Следопытка беззвучно явилась рядом, Даша подумала, и как она могла когда-то считать зверолюдов уродливыми?
— Мы за вами присмотрим, — сказала сэкка, — до выезда из города. Но дальше, уж простите, вы сами.
— Спасибо, — сказала Даша, у нее щипало глаза, приходилось часто моргать, — я понимаю. Что остальные?
— Когда Тучка их найдет, вернется. Пока на вернулась.
Дробовик Данил положил перед собой на руль, Даше немного мешала цепляться за талию кобура у него на боку, но ничего. Она совсем перестала вздрагивать при виде тел и разбитых окровавленных машин.
Покидая город, оглянулась сквозь забрало шлема. Плохая примета, если позади ад, но как иначе.
На плоской крыше бензозаправки, на голубом небе, возник силуэт Бродяги, поднял лапу, совсем как зверь на старом гербе, помахал вслед. И стоял, пока они выбирались на загородную дорогу, идущую местами у самого обрыва. Туда летом катали туристов полузаконные джип-туры, пугали до визга. Но высоты Даша не боялась. За себя она вообще сейчас не боялась.

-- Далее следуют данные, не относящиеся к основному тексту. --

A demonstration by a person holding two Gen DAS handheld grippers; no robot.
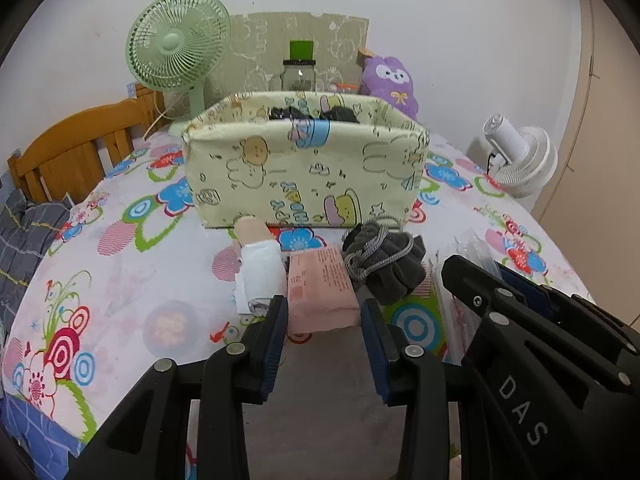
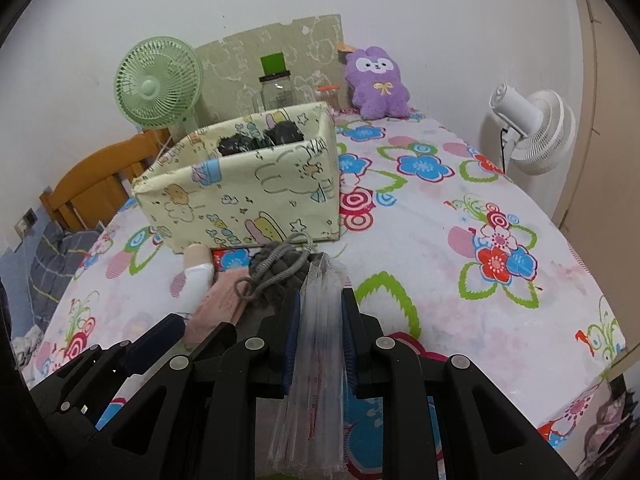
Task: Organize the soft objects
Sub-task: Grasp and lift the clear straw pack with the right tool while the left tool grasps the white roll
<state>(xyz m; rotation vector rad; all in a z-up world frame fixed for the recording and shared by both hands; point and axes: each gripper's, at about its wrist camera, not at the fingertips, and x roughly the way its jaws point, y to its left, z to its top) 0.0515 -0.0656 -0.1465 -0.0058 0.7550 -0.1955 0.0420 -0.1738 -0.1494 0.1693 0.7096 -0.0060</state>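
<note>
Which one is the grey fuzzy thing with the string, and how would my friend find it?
Look for the big cream cartoon-print storage box on the flowery bedsheet. Just in front of it lies a small row of soft things. The grey drawstring pouch is the dark, fuzzy lump with a looped cord, right of the flat pink packet.

Fabric storage bin (image 1: 304, 172): matt printed cloth. Bedsheet (image 2: 440, 240): smooth floral cotton-like cloth. Clear plastic bag (image 2: 320, 340): glossy, crinkled film. Grey gloves (image 1: 384, 264): fuzzy knit. Pink packet (image 1: 320, 288): matt wrapper. Headboard (image 1: 72, 148): varnished wood. Plush toy (image 2: 378, 84): fluffy.
</note>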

Голубое ясное небо, солнечно, синие воды по правую руку, далеко внизу, под стеной желтоватого обрыва. Отсюда летали парапланеристы, Даша когда-то делала о них сюжет, предлагали прокатить тандемом, но она не решилась. Дурища.

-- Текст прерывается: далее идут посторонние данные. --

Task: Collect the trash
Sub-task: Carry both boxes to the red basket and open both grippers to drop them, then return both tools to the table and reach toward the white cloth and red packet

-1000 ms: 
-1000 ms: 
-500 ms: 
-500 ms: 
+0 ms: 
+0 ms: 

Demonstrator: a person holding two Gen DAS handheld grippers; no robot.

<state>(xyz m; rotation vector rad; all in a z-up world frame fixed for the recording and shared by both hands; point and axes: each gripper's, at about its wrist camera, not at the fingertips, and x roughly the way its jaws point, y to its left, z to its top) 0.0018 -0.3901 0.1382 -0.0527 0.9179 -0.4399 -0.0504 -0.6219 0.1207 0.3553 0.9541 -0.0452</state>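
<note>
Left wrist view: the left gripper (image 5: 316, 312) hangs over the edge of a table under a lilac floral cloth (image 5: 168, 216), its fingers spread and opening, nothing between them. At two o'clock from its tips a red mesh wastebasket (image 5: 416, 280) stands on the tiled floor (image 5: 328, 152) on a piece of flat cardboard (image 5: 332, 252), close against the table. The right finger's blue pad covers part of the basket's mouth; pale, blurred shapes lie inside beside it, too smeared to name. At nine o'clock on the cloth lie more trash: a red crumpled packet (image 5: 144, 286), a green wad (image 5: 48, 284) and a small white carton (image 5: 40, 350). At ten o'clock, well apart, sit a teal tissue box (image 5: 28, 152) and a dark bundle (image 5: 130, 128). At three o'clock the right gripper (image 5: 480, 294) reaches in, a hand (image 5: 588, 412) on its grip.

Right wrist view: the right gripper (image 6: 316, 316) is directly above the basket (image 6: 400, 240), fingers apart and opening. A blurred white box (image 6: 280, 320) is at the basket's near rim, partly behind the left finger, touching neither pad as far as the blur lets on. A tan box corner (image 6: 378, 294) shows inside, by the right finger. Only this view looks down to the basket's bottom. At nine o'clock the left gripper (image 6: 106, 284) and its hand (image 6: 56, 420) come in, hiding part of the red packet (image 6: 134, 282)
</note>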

Дорога извивалась, все выше, к Ласточкиным гнездам, дырчатым, как головки сыра, украшениям из песчаника вокруг смотровой площадки, и дальше, на Лысую гору. Там за колючей проволокой обшаривали небо радары ПВО, там ждали целей зенитные ракеты, но в глаза бросалось самое заметное строение: большая, с трехэтажный дом, мелко граненая грязно-белая полусфера, колпак старой антенны, еще советских времен.